Salah Eddine  Hebabaze; Mohamed EL Ghmary; Hamid El bouabidi; Sara  Maftah; Mohamed  Amnai

doi:10.3991/ijim.v18i17.44555

Authors

Salah Eddine Hebabaze Ibn Tofaill University, Faculty of Science
Mohamed EL Ghmary FSDM Sidi Mohamed Ben Abdellah University https://orcid.org/0000-0001-5970-481X
Hamid El bouabidi Ibn Tofaill University, Faculty of Science https://orcid.org/0000-0002-9351-1402
Sara Maftah Ibn Tofaill University, Faculty of Science https://orcid.org/0000-0001-8423-5015
Mohamed Amnai Ibn Tofaill University, Faculty of Science

DOI:

https://doi.org/10.3991/ijim.v18i17.44555

Keywords:

Big Data, Hadoop, Apache Spark, MapReduce, HiBench benchmark, Machine Learning, , Memory Resource Limitations, Data Workloads

Abstract

With the exponential growth of data, the demand for efficient and scalable data processing solutions has become paramount. Hadoop and Spark, pivotal components of the open-source Big Data landscape, have been put to the test in this study. We conducted a comprehensive performance analysis of Hadoop and Spark in virtualized environments, evaluating their prowess across a suite of benchmarks. The benchmarks encompassed a spectrum of workloads, from micro-benchmarks such as Sort, WordCount, and TeraSort to web search tasks such as PageRank and machine learning endeavors including Naive Bayes and K-means. The central focus was to gauge their performance, efficiency, and resource utilization.
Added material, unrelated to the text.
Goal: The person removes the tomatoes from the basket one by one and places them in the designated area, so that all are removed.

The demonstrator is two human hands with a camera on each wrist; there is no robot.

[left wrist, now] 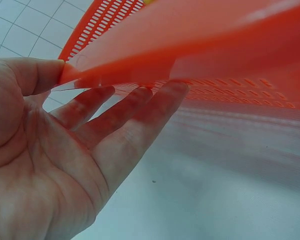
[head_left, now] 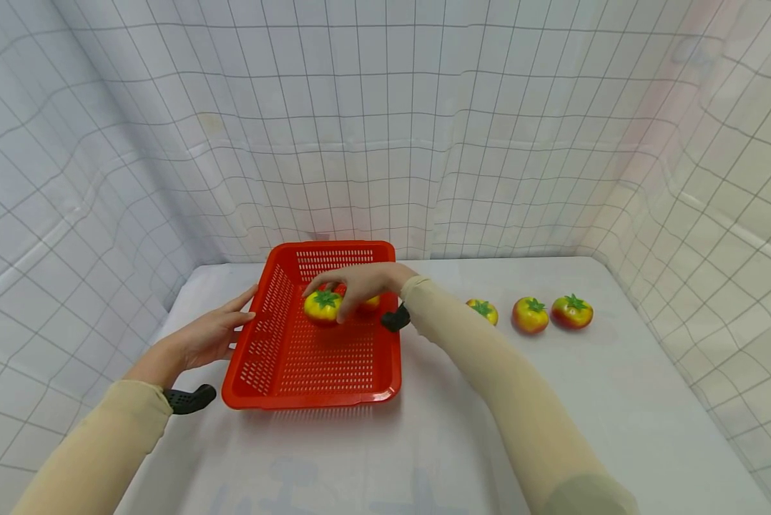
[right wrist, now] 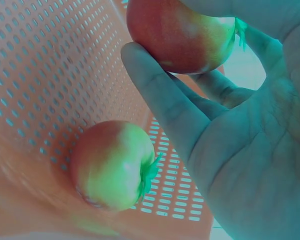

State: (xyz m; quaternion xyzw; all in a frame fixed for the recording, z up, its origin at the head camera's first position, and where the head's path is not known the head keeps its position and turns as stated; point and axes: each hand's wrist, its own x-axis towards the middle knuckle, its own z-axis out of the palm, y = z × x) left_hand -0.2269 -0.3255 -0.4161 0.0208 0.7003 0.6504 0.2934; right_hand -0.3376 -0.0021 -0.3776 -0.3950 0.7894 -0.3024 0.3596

The findings of this study underscore the benefits of Spark’s in-memory processing, demonstrating its superiority over Hadoop in various scenarios. Spark excels in machine learning and web search applications, particularly when handling smaller inputs. Its efficient memory management and support for multiple iterations make it a strong choice. In resource-constrained environments or when dealing with large input files and limited memory, Hadoop may still hold an edge. The design and implementation of data processing solutions in virtualized environments should carefully consider the specific demands of each framework. This study not only presents a performance comparison of Hadoop and Spark across different benchmarks but also emphasizes the vital implications for designing and deploying data processing solutions in virtualized settings. It serves as a cornerstone for informed decision-making, paving the way for optimized algorithms and techniques in the dynamic landscape of big data processing.